First, credit to the answer from @cmcginty. It was a great starting point for me, and much of what I'll post here borrowed heavily from it. However, the repos that I was moving have years of history which led to a few issues following that answer to the letter (hundreds of branches and tags that would need to be manually moved for one; read more later).
So after hours of searching and trial and error I was able to put together a script which allowed me to easily move several projects from SVN to GIT, and I've decided to share my findings here in case anyone else is in my shoes.
<tl;dr> Let's get started
First, create an 'Authors' file which will translate basic svn users to more complex git users. The easiest way to do this is using a command to extract all users from the svn repo you are going to move.
svn log -q | awk -F '|' '/^r/ {sub("^ ", "", $2); sub(" $", "", $2); print $2" = "$2" <"$2">"}' | sort -u > authors-transform.txt
This will produce a file called authors-transform.txt with a line for each user that has made a change in the svn repo it was ran from.
someuser = someuser <someuser>
Update to include full name and email for git
someuser = Some User <[email protected]>
Now start the clone using your authors file
git svn clone --stdlayout --no-metadata -r854:HEAD --authors-file=authors-transform.txt https://somesvnserver/somerepo/ temp
- --stdlayout indicates that the svn repo follows the standard /trunk /branches /tags layout
- --no-metadata tells git not to stamp metadata relating to the svn commits on each git commit. If this is not a one-way conversion remove this tag
- -r854:HEAD only fetches history from revision 854 up. This is where I hit my first snag; the repo I was converting had a 'corrupted' commit at revision 853 so it would not clone. Using this parameter allows you to only clone part of the history.
- temp is the name of the directory that will be created to initialize
the new git repo
This step can take awhile, particularly on a large or old repo (roughly 18 hours for one of ours). You can also use that -r switch to only take a small history to see the clone, and fetch the rest later.
Move to the new directory
cd temp
Fetch any missing history if you only pulled partial in clone
git svn fetch
Tags are created as branches during cloning. If you only have a few you can convert them one at a time.

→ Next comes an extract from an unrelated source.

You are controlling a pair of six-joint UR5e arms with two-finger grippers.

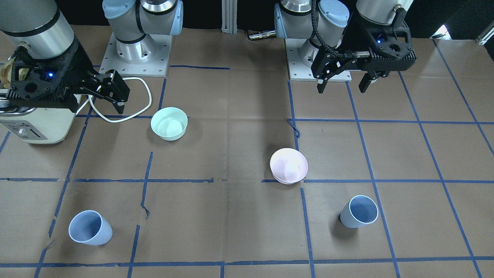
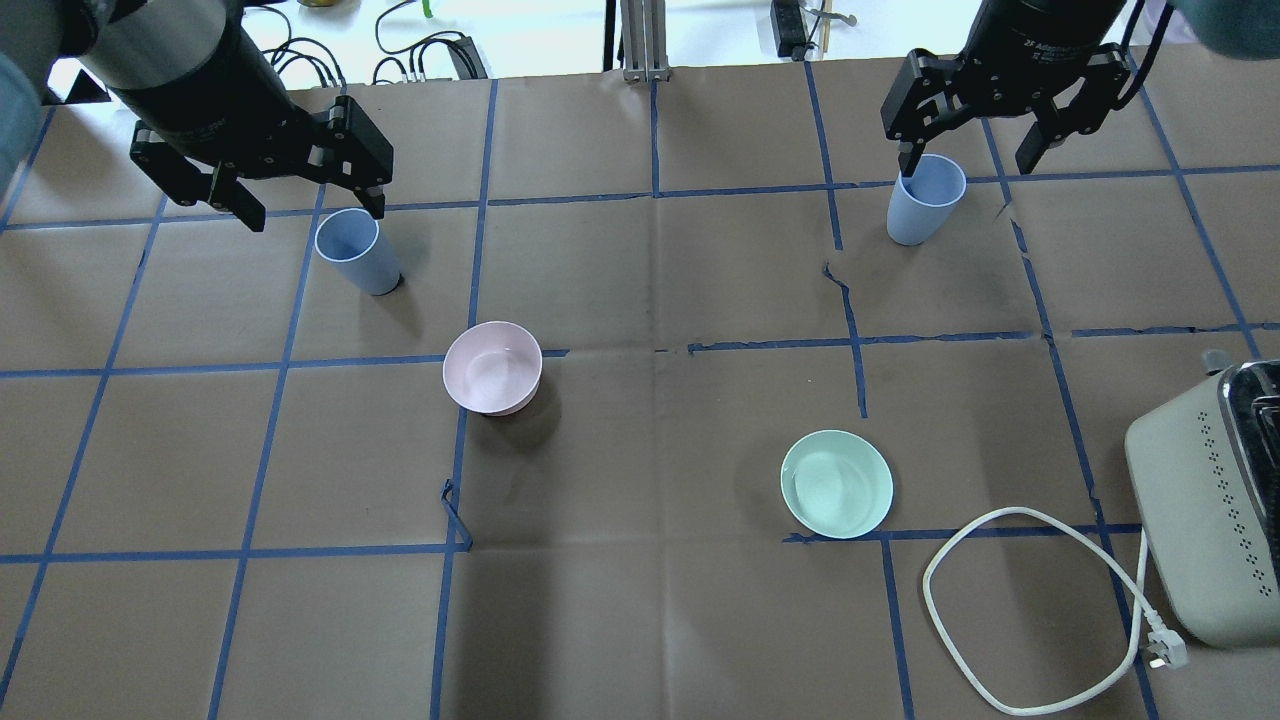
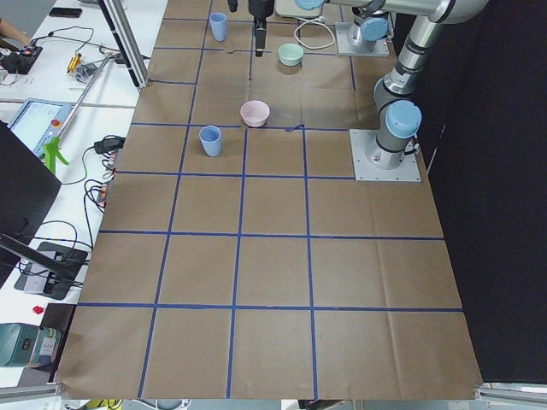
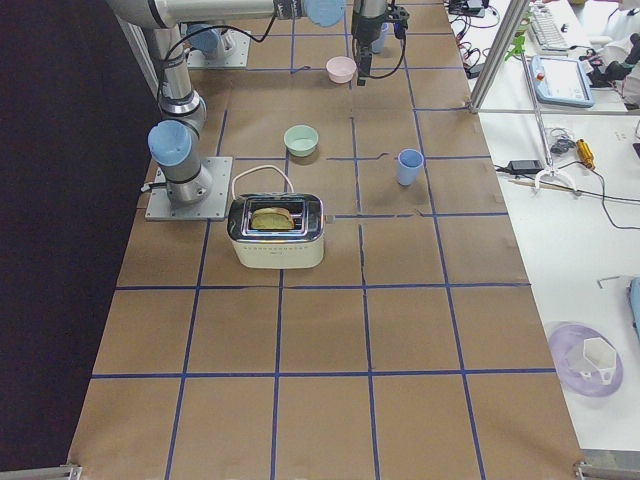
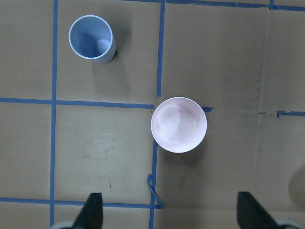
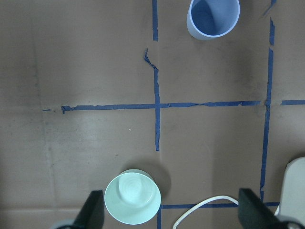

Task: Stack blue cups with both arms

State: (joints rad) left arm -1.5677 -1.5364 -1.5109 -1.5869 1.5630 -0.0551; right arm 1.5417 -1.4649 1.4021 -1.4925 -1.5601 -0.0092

git 1.0.0 origin/tags/1.0.0
However, this is tedious if you have hundreds of tags, so the following script worked for me.
for brname in `git branch -r | grep tags | awk '{gsub(/^[^\/]+\//,"",$1); print $1}'`; do echo $brname; tname=${brname:5}; echo $tname; git tag $tname origin/tags/$tname; done
You also need to checkout all branches you want to keep
git checkout -b branchname origin/branches/branchname
And if you have a lot of branches as well, this script may help
for brname in `git branch -r | grep -v master | grep -v HEAD | grep -v trunk | grep -v tags | awk '{gsub(/^[^\/]+\//,"",$1); print $1}'`; do echo $brname; git checkout -b $brname origin/$brname; done
This will ignore the trunk branch, as it will already be checked out as master and save a step later deleting the duplicate branch, as well as ignoring the /tags that we already converted.
Now is a good time to take a look at the new repo and make sure you have a local branch or tag for anything you want to keep as remote branches will be dropped in a moment.
Ok, now lets clone everything we've checked out to a clean repo (named temp2 here)
cd ..
git clone temp temp2
cd temp2
Now we'll need to checkout all of the branches one more time before pushing them to their final remote, so follow your favorite method from above.
If you're following gitflow you can rename your working branch to develop.
git checkout -b WORKING
git branch -m develop
git push origin --delete WORKING
git push origin -u develop
Now, if everything looks good, you're ready to push to your git repository
git remote set-url origin https://somebitbucketserver/somerepo.git
git push -u origin --all
git push origin --tags
I did run into one final issue which was that Control Freak initially blocked me from pushing tags that I didn't create, so if your team uses Control Freak you may need to disable or adjust that setting for your initial push.